The program, called “Retirement Reimagined,” features 10 countries, and walks participants through all of the decisions to be made before leaving the U.S. as well as how to live well on a fixed budget, like solely on Social Security. Participants fill out psychological, emotional and physical profiles, create a wish-list of everything they’d like to see in their new home and plan a scouting trip, which might include connecting with other Americans now living in that area. The Statons share their living arrangements and budget, and also talk about managing communication with family members still in the U.S., including their grandchildren.

Of course, retiring abroad isn’t for everyone. Both spouses need to be committed, and they have to have a sense of adventure — and humor — for when challenges arise. Expats should also have a “re-entry plan,” expatriate Dan Prescher, a senior editor at International Living living in Ecuador, told NerdWallet. He and Kathleen Peddicord, another expat, said some Americans may decide after a few years they want to come back to the U.S., and will need to figure out where to live and how to get their documentation and health insurance in order.

Don’t miss: How to retire abroad and make money, too

Aside from the fun stuff — the nightlife, the museums, the views — here are a few of the most important factors to consider before uprooting yourself for retirement:

Income and budgets

Expats can of course use their own savings wherever they end up living, but not everyone knows Social Security will follow them to their new home. Social Security can be deposited electronically into a U.S.-based bank account, where retirees can then electronically transfer the funds to an overseas accounts. Some foreign financial institutions are also partnered with U.S. to accept these funds.

Some retirees find their budget is much more flexible overseas. Jim and Jiab Wasserman from Dallas retired in their 50s and moved to Granada, Spain. They live on about $40,000 a year, spending about $1,120 on rent, utilities and internet access and $500 on groceries and household items. The Statons spend less than $2,000 a month in Cuenca.

Health care and insurance

Some expats recommend Americans sign up for Medicare, even if they do move off U.S. soil. Medicare, which retirees can enroll in beginning age 65, is only available within the country, but those who visit or decide they’ll eventually return will need it or face a penalty for late enrollment. Medicare Part B’s premium jumps 10% for every year someone could have been enrolled, but was not (so for someone who let 10 years go by, that would be double the cost in premiums).

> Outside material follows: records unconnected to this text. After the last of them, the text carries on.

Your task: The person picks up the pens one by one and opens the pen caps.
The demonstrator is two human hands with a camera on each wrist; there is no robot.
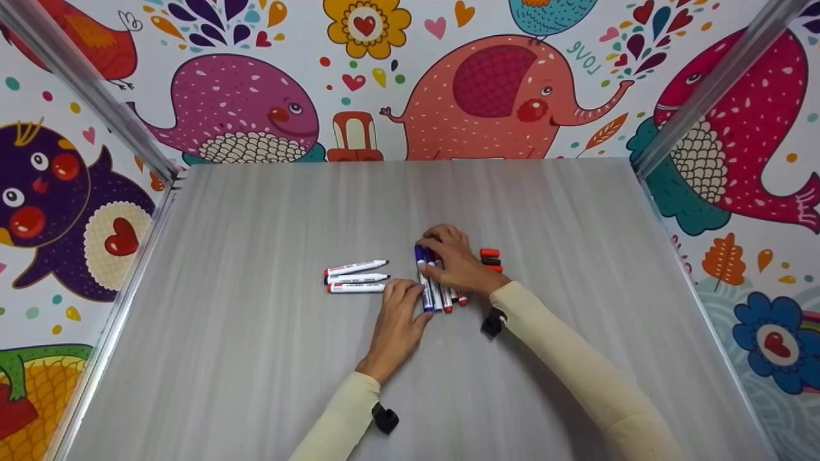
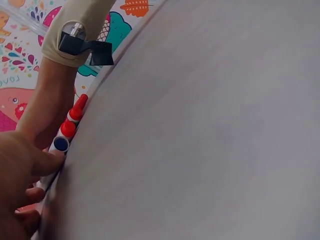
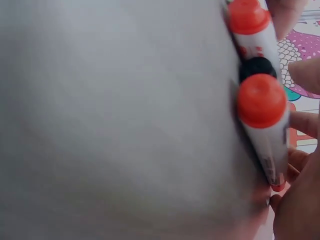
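Observation:
A row of capped markers [image 1: 437,298], with blue, red and dark ends, lies side by side on the table. My right hand [image 1: 458,262] reaches over the row from the right, its fingers curled over the far ends and gripping the markers. Along the row's left side, my left hand [image 1: 397,320] touches the outermost blue marker [image 1: 423,282] with its fingertips. The left thumb lies by that marker's blue end [image 2: 61,144]. Red ends [image 3: 262,100] of nearer markers show in the right wrist view, while the right palm hides part of the row from above.
Three white uncapped markers [image 1: 355,278] lie crosswise left of the row, the nearest partly behind my left hand. Loose red and black caps [image 1: 491,261] lie beyond the right wrist. A patterned wall [image 1: 378,83] and metal posts [image 1: 717,89] bound the grey table [image 1: 256,358].

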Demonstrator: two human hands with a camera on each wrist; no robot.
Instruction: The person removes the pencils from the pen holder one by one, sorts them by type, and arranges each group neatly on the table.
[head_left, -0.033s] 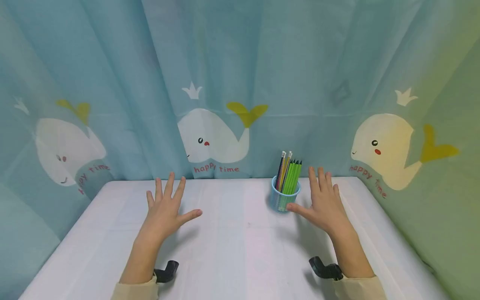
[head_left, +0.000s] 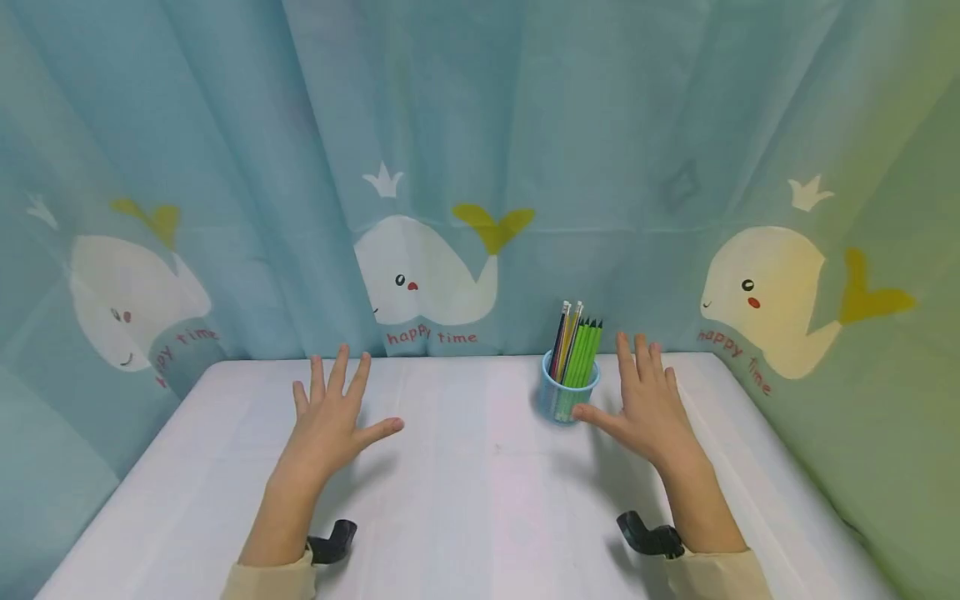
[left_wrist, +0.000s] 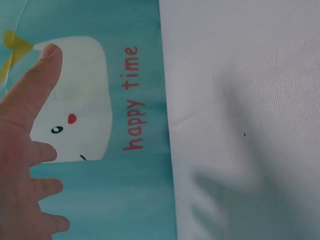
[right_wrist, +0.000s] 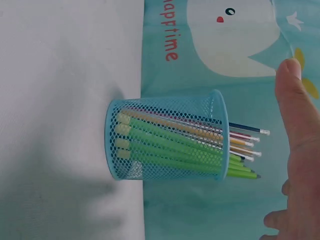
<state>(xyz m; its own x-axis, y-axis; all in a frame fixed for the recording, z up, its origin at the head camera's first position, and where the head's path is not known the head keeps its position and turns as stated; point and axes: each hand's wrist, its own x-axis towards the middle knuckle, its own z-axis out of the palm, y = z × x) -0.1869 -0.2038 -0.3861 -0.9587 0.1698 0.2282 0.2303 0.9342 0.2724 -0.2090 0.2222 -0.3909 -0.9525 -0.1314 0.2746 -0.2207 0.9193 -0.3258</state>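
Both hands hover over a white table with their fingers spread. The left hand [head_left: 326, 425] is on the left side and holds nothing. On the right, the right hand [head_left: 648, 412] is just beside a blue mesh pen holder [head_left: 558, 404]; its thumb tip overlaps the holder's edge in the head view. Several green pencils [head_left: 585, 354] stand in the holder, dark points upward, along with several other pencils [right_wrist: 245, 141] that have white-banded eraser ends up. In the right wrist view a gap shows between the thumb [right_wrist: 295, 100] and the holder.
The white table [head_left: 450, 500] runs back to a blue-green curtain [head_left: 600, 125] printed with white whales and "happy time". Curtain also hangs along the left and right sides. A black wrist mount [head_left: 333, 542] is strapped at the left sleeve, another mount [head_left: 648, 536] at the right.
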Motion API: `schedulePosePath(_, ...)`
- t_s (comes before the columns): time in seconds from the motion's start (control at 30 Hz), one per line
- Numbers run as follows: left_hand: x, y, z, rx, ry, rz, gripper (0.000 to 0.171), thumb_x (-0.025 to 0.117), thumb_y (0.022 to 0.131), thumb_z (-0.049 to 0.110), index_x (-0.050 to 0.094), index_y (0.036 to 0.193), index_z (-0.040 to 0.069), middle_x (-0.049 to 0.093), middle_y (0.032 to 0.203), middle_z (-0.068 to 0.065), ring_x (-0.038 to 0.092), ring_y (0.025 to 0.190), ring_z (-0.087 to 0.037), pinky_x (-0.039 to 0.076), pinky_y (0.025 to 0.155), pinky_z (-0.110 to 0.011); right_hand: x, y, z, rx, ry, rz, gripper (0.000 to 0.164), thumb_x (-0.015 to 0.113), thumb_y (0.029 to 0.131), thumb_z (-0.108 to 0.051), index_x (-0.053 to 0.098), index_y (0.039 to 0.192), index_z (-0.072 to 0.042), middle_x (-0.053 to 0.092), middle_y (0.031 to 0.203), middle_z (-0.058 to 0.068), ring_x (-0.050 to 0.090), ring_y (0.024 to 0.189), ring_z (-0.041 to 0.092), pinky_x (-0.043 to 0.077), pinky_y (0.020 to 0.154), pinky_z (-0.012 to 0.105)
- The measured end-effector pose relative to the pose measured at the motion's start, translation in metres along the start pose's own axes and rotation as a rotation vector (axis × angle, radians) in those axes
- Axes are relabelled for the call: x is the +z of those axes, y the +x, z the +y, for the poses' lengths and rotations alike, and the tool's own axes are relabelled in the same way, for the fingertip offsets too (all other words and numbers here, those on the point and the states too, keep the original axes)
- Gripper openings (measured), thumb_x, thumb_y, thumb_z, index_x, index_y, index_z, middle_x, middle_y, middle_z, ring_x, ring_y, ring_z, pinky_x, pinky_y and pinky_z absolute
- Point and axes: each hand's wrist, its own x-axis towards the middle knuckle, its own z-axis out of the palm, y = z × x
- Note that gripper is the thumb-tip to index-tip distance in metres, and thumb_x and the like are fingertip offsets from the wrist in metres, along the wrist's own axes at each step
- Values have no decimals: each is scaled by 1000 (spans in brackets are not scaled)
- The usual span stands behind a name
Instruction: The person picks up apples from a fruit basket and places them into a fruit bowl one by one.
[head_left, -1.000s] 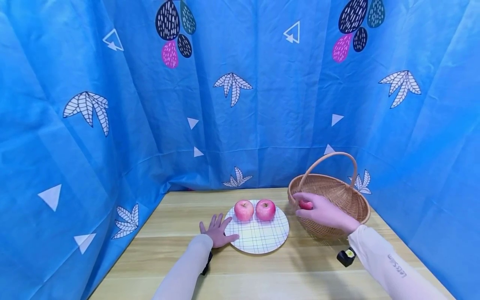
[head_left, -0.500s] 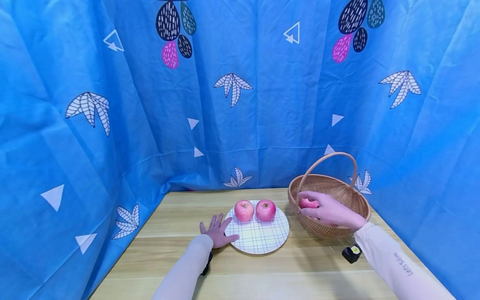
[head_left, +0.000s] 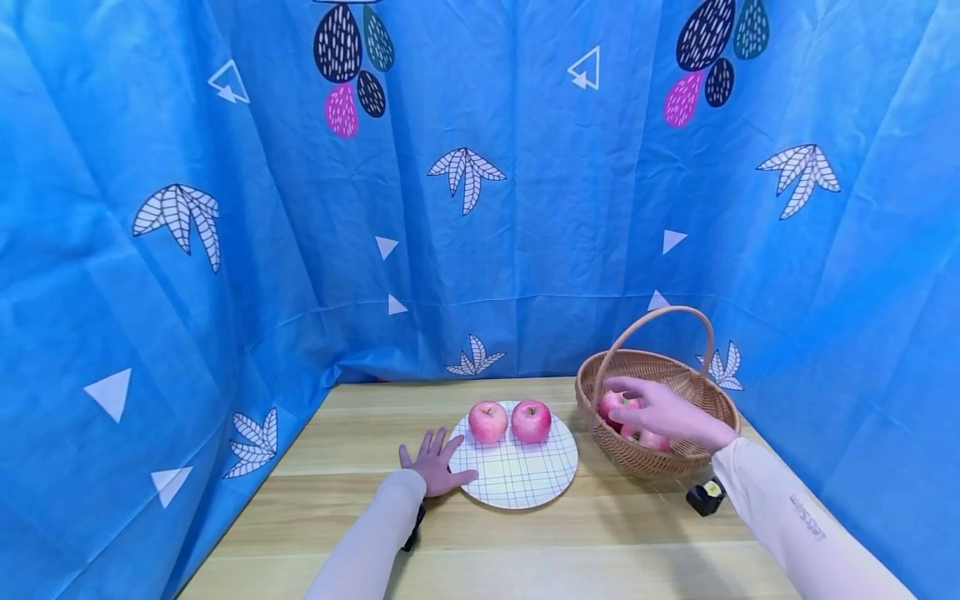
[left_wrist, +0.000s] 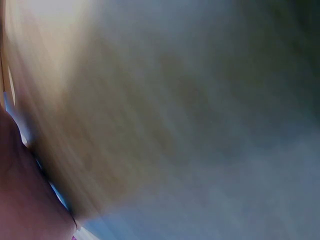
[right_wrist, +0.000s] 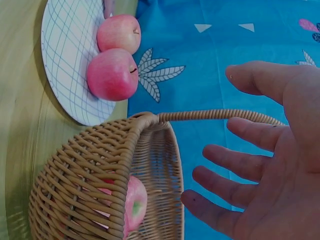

Health care in other parts of the world may be better, or worse, than in the U.S., so it’s important to read up on costs and available procedures and medications before leaving for good. France is well-known for its health care system, as well as Mexico and Malaysia. Expats can sign up for health care in their new country, or an international health insurance policy for when they’re traveling.

Also see: One country is missing from the list of best places to retire — America

Expectation versus reality

Some retirees think of beach towns as they are in the summer — warm weather, low tides, maybe sipping a mojito or two on a reclined chair — but not as they are in the winter, or during a hurricane. Retiring abroad shouldn’t be romanticized, experts warn, and everyone considering the move should spend a few weeks or months renting in the area during the “off season.” Americans should also research local laws, taxes, crime and involvement in U.S. politics, the U.S. State Department said. When the Statons did their scouting trip before making the move to Cuenca, they went looking for all of the reasons they shouldn’t go there.

Before jumping on the internet and looking up attractive countries to live, individuals considering retiring abroad should do some reflection. “Start with yourself and what you want,” Edd Staton said.